178806 Family routines as a protective factor for adolescents affected by maternal HIV/AIDS

Wednesday, October 29, 2008: 1:15 PM

Debra A. Murphy, PhD , Psychiatry/ISAP, University of California Los Angeles, Los Angeles, CA
William D. Marelich, PhD , Department of Psychology, California State University, Fullerton, Fullerton, CA
Diane M. Herbeck, MA , Psychiatry/ISAP, University of California Los Angeles, Los Angeles, CA
Diana L. Payne, PhD , Psychiatry/ISAP, University of California Los Angeles, Los Angeles, CA
Background: Parenting skills, such as family routines and parental monitoring, may serve as a protective factor for early/middle adolescents affected by maternal HIV/AIDS.

Methods: Mothers living with HIV/AIDS in Los Angeles County with a well child (age 10 - 17 years old), were interviewed (English or Spanish) at 6-month intervals (118 mother/child pairs); mothers' medical charts were reviewed. Individual growth models were utilized for longitudinal analyses. Age, family routines, and parental monitoring were used as time-varying covariates to predict child outcomes of depression, anxiety, externalizing behaviors, and self-concept. Further analyses were performed to evaluate the effects of stability of these routines and parental monitoring on the same outcomes.

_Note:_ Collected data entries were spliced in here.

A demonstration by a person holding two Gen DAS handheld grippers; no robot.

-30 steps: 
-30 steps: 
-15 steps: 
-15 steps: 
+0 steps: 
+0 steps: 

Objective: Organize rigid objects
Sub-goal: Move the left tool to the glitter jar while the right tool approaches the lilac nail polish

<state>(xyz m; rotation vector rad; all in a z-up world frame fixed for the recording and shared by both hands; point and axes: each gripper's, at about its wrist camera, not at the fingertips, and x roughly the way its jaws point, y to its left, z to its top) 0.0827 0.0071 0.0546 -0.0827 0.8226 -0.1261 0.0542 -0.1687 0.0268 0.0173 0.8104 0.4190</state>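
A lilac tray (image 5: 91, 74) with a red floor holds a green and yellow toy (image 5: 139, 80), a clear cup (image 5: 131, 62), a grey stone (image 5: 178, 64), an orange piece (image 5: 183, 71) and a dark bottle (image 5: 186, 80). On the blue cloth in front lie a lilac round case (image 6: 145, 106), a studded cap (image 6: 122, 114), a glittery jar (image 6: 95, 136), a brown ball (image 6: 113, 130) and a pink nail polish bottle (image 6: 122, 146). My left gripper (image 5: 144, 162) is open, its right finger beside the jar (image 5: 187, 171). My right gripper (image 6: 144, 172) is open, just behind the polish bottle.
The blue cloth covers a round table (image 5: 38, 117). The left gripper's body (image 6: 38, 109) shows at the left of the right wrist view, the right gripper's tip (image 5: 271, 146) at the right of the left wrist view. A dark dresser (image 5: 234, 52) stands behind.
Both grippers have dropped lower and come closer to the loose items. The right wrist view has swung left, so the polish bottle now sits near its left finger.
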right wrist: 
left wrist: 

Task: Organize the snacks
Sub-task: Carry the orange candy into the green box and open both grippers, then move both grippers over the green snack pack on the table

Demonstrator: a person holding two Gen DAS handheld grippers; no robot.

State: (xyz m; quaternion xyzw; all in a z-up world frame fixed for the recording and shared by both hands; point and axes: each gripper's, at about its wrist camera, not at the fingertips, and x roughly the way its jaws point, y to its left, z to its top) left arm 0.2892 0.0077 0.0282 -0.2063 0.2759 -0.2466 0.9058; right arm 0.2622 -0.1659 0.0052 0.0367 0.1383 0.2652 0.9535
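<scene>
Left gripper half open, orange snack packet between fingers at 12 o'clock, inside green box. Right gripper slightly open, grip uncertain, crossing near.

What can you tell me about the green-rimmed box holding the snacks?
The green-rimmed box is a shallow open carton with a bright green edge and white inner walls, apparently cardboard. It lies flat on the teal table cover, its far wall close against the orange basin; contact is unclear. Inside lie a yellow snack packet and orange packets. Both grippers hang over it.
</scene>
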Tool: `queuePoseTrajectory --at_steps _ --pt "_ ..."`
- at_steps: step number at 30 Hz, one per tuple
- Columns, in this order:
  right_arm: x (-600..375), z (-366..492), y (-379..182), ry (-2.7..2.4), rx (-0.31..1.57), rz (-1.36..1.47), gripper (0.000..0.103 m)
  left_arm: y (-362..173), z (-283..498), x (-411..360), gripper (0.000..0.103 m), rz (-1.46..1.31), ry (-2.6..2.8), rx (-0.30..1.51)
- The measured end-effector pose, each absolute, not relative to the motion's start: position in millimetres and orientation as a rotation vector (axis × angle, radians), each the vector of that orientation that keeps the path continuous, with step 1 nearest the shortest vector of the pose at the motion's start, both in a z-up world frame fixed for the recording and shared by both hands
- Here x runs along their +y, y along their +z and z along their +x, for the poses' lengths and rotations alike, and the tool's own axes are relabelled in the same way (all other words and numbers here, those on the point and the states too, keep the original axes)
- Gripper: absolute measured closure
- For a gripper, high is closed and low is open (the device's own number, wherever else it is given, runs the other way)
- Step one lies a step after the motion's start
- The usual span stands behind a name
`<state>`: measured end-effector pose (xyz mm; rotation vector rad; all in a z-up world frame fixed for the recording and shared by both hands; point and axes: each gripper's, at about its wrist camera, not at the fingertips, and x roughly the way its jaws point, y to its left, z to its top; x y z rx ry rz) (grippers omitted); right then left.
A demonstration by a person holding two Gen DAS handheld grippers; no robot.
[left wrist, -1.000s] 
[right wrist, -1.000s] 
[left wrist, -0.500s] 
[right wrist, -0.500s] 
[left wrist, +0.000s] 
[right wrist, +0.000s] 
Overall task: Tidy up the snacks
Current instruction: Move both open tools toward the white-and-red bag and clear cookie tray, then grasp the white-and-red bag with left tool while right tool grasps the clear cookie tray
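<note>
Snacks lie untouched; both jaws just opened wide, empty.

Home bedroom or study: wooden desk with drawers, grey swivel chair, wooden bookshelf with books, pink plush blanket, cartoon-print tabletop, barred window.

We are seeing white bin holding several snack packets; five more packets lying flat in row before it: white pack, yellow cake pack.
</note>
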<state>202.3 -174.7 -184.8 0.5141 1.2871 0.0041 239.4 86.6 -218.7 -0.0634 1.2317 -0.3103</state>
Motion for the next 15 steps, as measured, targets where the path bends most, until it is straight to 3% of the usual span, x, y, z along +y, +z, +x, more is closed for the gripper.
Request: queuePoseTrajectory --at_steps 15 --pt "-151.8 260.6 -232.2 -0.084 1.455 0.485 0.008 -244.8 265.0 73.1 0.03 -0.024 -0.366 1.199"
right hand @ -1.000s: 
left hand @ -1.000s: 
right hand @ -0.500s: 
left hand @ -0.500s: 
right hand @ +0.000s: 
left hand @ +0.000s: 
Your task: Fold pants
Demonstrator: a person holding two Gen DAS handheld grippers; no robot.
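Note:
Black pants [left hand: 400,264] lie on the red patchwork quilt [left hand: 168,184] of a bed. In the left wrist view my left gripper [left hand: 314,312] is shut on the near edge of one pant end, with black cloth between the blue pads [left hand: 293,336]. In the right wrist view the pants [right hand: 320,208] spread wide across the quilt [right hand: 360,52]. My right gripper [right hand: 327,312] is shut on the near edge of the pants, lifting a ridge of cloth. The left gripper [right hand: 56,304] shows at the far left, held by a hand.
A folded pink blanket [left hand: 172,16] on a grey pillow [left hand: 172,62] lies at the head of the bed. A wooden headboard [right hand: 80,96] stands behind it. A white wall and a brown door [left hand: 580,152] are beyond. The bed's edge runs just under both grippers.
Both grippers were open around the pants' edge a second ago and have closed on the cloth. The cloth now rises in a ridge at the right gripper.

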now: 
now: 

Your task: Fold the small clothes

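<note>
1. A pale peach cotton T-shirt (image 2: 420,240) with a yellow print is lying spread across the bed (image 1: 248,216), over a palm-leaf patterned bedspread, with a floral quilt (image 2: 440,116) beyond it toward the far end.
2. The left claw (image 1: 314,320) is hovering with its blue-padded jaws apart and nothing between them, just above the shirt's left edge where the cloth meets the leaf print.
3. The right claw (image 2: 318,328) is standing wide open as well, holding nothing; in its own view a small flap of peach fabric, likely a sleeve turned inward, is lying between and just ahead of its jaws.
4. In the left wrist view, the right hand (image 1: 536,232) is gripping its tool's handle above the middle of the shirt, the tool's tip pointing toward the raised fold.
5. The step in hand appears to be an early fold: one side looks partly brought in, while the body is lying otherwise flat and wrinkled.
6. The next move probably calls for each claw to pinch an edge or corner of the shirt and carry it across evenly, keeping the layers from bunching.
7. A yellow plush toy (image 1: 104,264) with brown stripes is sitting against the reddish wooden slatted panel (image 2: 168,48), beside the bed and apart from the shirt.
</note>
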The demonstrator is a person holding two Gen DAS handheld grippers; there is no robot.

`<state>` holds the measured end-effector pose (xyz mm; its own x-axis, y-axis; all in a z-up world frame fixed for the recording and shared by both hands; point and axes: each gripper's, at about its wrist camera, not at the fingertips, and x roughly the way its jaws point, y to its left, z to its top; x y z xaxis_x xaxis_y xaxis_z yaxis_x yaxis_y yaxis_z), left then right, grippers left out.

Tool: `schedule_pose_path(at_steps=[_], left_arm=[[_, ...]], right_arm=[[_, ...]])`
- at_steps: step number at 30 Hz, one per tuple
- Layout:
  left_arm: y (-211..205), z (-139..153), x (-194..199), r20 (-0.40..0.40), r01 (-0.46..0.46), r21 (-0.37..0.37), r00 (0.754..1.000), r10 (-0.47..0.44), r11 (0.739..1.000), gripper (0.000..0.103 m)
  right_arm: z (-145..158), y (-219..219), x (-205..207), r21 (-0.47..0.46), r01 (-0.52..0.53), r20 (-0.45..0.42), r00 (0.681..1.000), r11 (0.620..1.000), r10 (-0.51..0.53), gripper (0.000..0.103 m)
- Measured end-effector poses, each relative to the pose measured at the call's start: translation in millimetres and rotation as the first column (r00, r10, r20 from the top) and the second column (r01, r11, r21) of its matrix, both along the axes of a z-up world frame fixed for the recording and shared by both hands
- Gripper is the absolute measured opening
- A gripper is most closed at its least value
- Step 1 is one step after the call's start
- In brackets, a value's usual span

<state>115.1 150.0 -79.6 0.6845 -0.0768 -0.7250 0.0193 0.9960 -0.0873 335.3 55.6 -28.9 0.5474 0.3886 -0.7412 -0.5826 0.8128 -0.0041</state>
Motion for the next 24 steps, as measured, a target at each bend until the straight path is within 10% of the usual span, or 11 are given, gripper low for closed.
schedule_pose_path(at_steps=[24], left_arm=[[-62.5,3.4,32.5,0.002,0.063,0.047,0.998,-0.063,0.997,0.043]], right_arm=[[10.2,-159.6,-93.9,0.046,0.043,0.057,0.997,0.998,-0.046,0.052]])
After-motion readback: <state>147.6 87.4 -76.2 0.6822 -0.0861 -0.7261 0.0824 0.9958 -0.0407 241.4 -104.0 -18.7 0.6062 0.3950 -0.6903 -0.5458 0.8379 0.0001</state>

Results: Conditional growth models show that as family routines increase, there are significant declines in child depression, anxiety, and externalizing behavior, and an increase on the self-concept subscales of intellectual and school status, and happiness/satisfaction (p < .05). Parental monitoring showed similar results, with higher levels of monitoring associated with declines in depression, physiological anxiety, and externalizing behavior and alcohol use. Stability of routines and monitoring showed a similar pattern of associations. Additional correlation analyses reveal that mothers' physical wellness (due to HIV/AIDS) is a direct influence on family routines and parental monitoring; poorer illness status is associated with lower routines and monitoring.

Conclusions: This is one of the first studies to show how the effects of HIV/AIDS influence parenting and family functioning; parent interventions need to teach parenting skills of healthy family routines and monitoring.

Learning Objectives:
1. Discuss how family routines may impact child outcomes among children affected by maternal HIV. 2. List the child outcomes associated with level of family routines, and with stability of family routines. 3. Create a plan for how family routines could be incorporated into parent interventions to improve family functioning based on this data.

Keywords: HIV/AIDS, Child/Adolescent

Presenting author's disclosure statement:

Qualified on the content I am responsible for because: I am the Principal Investigator of this study.
Any relevant financial relationships? No

I agree to comply with the American Public Health Association Conflict of Interest and Commercial Support Guidelines, and to disclose to the participants any off-label or experimental uses of a commercial product or service discussed in my presentation.